● Exercise requirements
Return each line below exactly as it reads, and omit any image in it.
BEGIN Data section
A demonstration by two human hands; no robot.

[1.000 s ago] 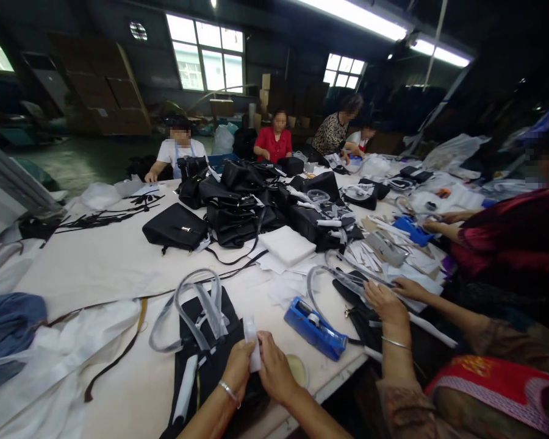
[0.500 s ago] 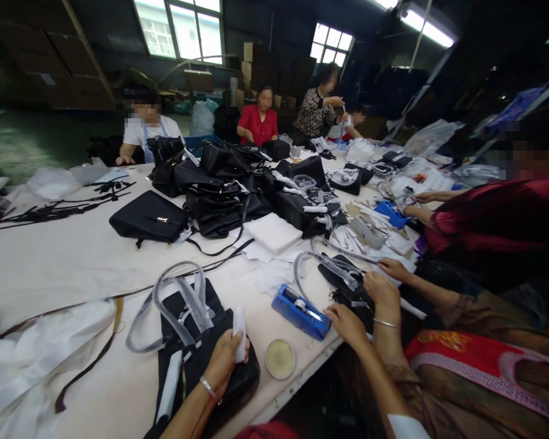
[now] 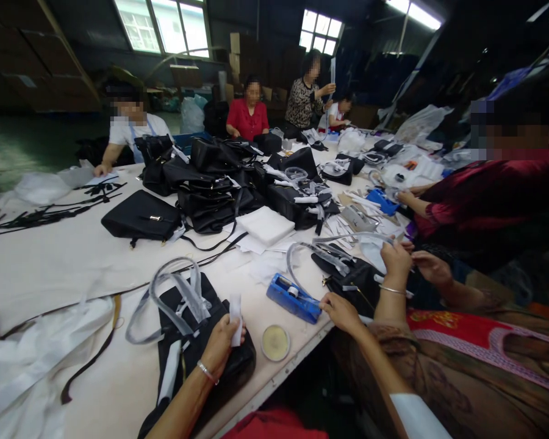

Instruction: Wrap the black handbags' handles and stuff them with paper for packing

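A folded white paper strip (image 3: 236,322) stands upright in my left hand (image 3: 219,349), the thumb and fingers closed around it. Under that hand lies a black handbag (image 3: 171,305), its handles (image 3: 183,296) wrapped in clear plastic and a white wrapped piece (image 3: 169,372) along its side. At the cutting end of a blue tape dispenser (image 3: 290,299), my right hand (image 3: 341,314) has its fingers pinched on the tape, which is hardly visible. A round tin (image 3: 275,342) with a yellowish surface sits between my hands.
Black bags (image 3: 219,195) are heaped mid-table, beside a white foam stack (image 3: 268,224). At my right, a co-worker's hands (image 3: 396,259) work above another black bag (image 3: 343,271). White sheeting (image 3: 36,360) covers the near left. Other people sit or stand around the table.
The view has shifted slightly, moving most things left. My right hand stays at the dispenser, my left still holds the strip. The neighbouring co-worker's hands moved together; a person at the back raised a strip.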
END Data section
● Written solution
A demonstration by two human hands; no robot.

[1.000 s ago] 
[0.500 s ago] 
[now] 

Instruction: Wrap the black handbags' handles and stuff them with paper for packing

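A folded white paper strip (image 3: 236,322) stands upright in my left hand (image 3: 219,349), the thumb and fingers closed around it. Under that hand lies a black handbag (image 3: 171,305), its handles (image 3: 183,296) wrapped in clear plastic and a white wrapped piece (image 3: 169,372) along its side. At the cutting end of a blue tape dispenser (image 3: 290,299), my right hand (image 3: 341,314) has its fingers pinched on the tape, which is hardly visible. A round tin (image 3: 275,342) with a yellowish surface sits between my hands.
Black bags (image 3: 219,195) are heaped mid-table, beside a white foam stack (image 3: 268,224). At my right, a co-worker's hands (image 3: 396,259) work above another black bag (image 3: 343,271). White sheeting (image 3: 36,360) covers the near left. Other people sit or stand around the table.
The view has shifted slightly, moving most things left. My right hand stays at the dispenser, my left still holds the strip. The neighbouring co-worker's hands moved together; a person at the back raised a strip.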

The exercise is done, and no more output is needed.